2023 State of Data Infrastructure — Key Trends from Matt Turck’s MAD Landscape
Summary of the 2023 data infrastructure from the perspective of practitioner talking (a lot) to end-users from data communities
Matt Turck has recently published the 2023 MAD (Machine Learning, Artificial Intelligence & Data) Landscape overview. Similar graphics have been made for 2012, 2014, 2016, 2017, 2018, 2019 (Part I and Part II), 2020, and 2021, and now there is a PDF and an interactive version of the 2023 landscape.
This post will briefly summarize only this “small” fraction of the MAD ecosystem that relates to data infrastructure:
Main changes in the 2023 data infrastructure
💀 Hadoop
While some parts of the Hadoop ecosystem are still being used (e.g., Hive), its usage has declined enough that Hadoop is no longer included in the landscape map. Based on recent Big Data is Dead posts, this checks out.
🛥️ Data Lakes got merged into the same category as lakehouses
Those include a.o. the following tools (founding year and total funding included in brackets for reference when applicable):
- Cloudera (2008, $1041M) — an enterprise data hub built on top of Apache Hadoop.
- Databricks (2013, $3497M) — their lakehouse platform is used for data integration and analytics services; Databricks introduced the lakehouse paradigm and are the category leader.
- Dremio (2015, $405M) — a data analytics platform that allows business users to query data from any data source, then accelerate analytical processing for BI tools, ML, and SQL clients.
- Onehouse (2021, $33M) — a cloud-native managed lakehouse service that helps to build data lakes, process data, and own data in open-source formats.
- Azure Data Lake Storage — S3-like object storage service on Azure, commonly referred to as ADLS Gen 2
- Azure HD Insight — same as above but for the Hadoop ecosystem
- GCP’s Google BigLake — allows you to create BigLake tables on Google Cloud Storage (GCS), Amazon S3, and ADLS Gen 2 over supported open file formats, such as Parquet, ORC, and Avro.
- GCP’s Google Cloud Dataproc — same as above but for the Hadoop ecosystem
- AWS Lake Formation — makes it easier to manage an S3-based data lake with integration for Glue metadata catalog, Athena query engine, etc.
- AWS’s Amazon EMR — same as above but for the Hadoop ecosystem (see the pattern between Cloud vendors?)
New single category: Data Quality & Observability
The data quality category merged with data observability, indicating a potential for consolidation due to an increasing overlap of their functionality. Tools in this space include Precisely, Talend, Collibra, Manta, Unravel Data, Great Expectations, SodaData, Anomalo, Acceldata, Monte Carlo, Bigeye, Validio, Databand, Lightup, Metaplane, Datafold, Timeseer, Sifflet, Synq.
How does it affect buyers and end-users?
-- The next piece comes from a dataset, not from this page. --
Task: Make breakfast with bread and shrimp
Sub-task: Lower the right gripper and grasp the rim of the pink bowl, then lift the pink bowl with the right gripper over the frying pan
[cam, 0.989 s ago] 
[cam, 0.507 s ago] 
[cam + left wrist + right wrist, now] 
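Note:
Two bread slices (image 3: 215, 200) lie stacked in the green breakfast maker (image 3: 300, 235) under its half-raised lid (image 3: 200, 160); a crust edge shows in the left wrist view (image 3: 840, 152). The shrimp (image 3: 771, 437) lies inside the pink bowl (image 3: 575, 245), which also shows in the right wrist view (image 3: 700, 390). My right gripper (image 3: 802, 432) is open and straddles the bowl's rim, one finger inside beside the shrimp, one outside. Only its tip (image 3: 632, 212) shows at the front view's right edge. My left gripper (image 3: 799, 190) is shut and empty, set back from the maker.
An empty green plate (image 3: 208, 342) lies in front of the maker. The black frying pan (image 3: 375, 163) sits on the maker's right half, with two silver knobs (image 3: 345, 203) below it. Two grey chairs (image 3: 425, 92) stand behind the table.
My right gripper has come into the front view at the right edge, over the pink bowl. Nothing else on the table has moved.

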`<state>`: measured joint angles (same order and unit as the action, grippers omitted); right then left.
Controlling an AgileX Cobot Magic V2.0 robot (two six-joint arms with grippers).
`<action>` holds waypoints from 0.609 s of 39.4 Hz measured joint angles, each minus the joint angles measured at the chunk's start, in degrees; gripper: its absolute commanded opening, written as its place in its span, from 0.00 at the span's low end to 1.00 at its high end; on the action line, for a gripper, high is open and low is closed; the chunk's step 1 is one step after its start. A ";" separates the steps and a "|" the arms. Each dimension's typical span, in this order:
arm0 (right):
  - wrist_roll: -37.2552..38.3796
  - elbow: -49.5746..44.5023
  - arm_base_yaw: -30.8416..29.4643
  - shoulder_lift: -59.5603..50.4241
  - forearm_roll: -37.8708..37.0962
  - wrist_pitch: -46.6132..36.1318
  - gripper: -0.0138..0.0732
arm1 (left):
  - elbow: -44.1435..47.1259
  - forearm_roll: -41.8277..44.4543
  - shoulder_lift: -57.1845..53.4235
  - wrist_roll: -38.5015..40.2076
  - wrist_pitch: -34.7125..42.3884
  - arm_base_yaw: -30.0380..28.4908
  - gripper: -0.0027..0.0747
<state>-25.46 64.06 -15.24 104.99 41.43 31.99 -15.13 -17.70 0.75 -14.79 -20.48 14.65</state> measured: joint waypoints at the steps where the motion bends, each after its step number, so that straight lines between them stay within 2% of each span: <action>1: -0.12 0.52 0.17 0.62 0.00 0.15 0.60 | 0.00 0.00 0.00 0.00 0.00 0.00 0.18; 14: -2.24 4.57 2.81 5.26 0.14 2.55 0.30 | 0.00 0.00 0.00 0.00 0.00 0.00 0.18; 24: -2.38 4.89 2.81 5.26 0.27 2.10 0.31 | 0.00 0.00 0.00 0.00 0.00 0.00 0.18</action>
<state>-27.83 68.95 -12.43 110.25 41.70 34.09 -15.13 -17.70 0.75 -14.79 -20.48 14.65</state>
This large category is not even complete because similar metadata platforms are included in separate categories (Data Governance & Catalog, Data Access), even though they solve the same problem as the above-mentioned tools: collecting metadata and using it for observability, data quality, discovery, collaborative knowledge sharing, and troubleshooting. For an average data team in an SMB, all those three categories provide fantastic tools which serve as a great addition to a stack, but they often aren’t indispensable. In contrast, the same tools are mission-critical for big enterprises because they need them for governance, stricter controls, and compliance reasons. This means that many of those companies strive to become the default tool that serves big enterprise clients. But too many of them are chasing large customers. Companies that seem to be successful in that sector are Monte Carlo, Acceldata, and Collibra. The rest has either an established customer base they try to upsell, or needs to figure out how to speak to SMBs to persuade them this problem is important enough to pay for. Metaplane is an interesting outlier because they seem to be also covering smaller teams and even provide a free forever plan for a 1-person team.
New database categories
There are new database categories for GPU-, vector- and serverless workloads.
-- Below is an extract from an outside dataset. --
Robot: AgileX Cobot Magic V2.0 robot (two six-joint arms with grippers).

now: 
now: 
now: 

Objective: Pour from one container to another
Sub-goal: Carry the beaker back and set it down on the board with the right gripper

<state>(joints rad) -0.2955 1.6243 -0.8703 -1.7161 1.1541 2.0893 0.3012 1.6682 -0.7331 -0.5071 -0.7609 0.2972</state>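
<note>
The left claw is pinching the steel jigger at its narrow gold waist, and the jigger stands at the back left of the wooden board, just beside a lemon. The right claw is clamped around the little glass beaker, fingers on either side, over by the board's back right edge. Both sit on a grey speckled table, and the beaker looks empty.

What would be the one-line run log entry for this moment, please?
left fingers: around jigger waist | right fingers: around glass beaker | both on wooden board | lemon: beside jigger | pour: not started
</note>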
Note: Even though it’s not shown in the MAD landscape, there is a renaissance of embedded databases with DuckDB for OLAP, KuzuDB for Graph, SQLite for RDBMS, Chroma for search, and RocksDB for key-value.
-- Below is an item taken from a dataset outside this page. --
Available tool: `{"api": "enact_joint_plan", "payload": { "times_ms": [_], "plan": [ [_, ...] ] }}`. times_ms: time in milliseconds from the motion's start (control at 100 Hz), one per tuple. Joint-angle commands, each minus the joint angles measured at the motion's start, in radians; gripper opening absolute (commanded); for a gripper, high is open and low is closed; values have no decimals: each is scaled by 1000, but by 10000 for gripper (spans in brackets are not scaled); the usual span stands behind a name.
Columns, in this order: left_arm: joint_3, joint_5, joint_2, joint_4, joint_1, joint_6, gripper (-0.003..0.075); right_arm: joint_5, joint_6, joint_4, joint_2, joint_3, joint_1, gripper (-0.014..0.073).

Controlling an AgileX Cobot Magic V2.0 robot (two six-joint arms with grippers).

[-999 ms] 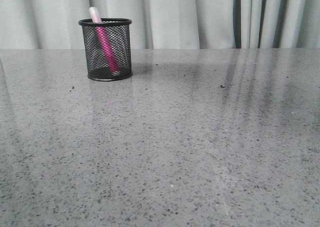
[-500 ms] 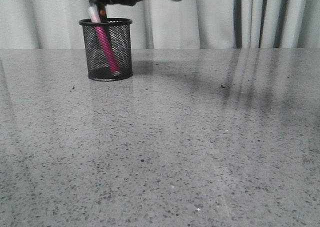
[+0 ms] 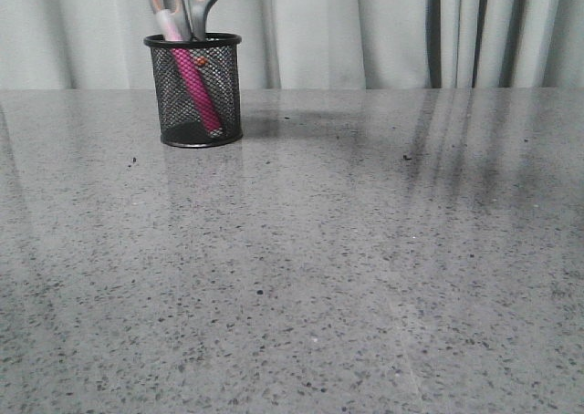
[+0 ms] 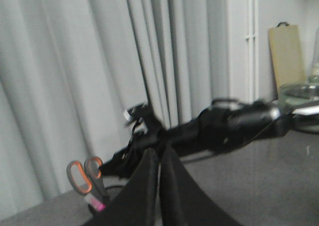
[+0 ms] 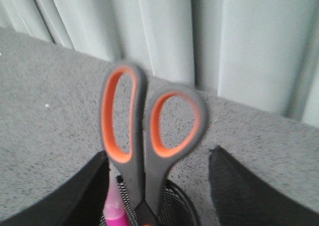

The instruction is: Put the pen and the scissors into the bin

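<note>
The black mesh bin (image 3: 193, 90) stands at the far left of the table. The pink pen (image 3: 196, 90) leans inside it, pale cap above the rim. The scissors (image 3: 199, 4) stand in the bin blades down, with the grey and orange handles sticking out. In the right wrist view my right gripper (image 5: 159, 154) is open just above the bin (image 5: 177, 208). The scissors (image 5: 149, 136) rise between its fingers (image 5: 75, 201) without touching them, beside the pen (image 5: 114, 213). My left gripper (image 4: 160, 156) is shut and empty, back from the bin, with the scissors (image 4: 84, 175) beyond it.
A pale curtain (image 3: 392, 31) hangs behind the grey speckled table (image 3: 319, 277). The black right arm (image 4: 224, 131) stretches across the left wrist view toward the bin. A wooden board (image 4: 286, 54) and a glass container (image 4: 299, 94) stand off to one side.
One second ago only the pen was in the bin. The right gripper then came down over it, and now the scissors stand in the bin with the gripper opened above them.
</note>
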Motion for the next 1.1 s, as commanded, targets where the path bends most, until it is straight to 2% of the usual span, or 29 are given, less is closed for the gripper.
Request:
{"api": "enact_joint_plan", "payload": {
  "times_ms": [0,90,160,230,260,280,450,610,729,889,1089],
  "plan": [
    [31,-66,-1,144,6,-161,-19,0,-7,-8,-151,-27,-2,430],
    [107,-86,-25,280,19,-282,-19,46,-25,-41,-243,-13,-2,421],
    [166,-98,-54,371,32,-368,-19,118,-35,-50,-325,4,-2,325],
    [221,-101,-90,442,47,-452,-19,216,-59,-52,-417,45,-2,111],
    [243,-101,-105,463,53,-485,-19,258,-70,-52,-467,83,-2,-22],
    [259,-101,-118,475,56,-502,-19,273,-79,-52,-487,102,-2,-74],
    [375,-83,-231,493,92,-538,-19,240,-140,-52,-789,486,-2,-70],
    [432,4,-326,493,99,-538,-19,222,-140,-54,-1079,879,-2,-70],
    [438,35,-356,481,99,-538,-19,163,-140,-78,-1268,1086,-2,-70],
    [438,33,-358,481,99,-538,-19,156,-140,-78,-1470,1197,-2,-70],
    [438,33,-358,481,99,-538,-19,217,-140,-78,-1560,1207,-2,-70]
  ]
}}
Fully managed data platforms
All-in-one platforms emerged as a category of tools that promise a more holistic, out-of-the-box experience as an alternative to the Modern Data Stack. Those include Mozart Data, Y42, FruitionData, Keboola, Nexla, 5x, Adverity, and Data Virtuality. I’ll cover those in a separate follow-up post.
The growing importance of consulting services
Due to the expanding and increasingly complex ecosystem, “Data & AI Consulting” services became so important that they also got their own individual category.
Trends in the 2023 data infrastructure
Bundling and consolidation — from a buyer’s perspective
Buyers experience budget pressure and more CFO oversight. Instead of picking the best tools, practitioners are incentivized by their management to pick a tightly integrated all-in-one product to better control costs (one vendor and contract to negotiate). Data professionals are asked to do more with less. No new hires and no resources to experiment with unproven tools.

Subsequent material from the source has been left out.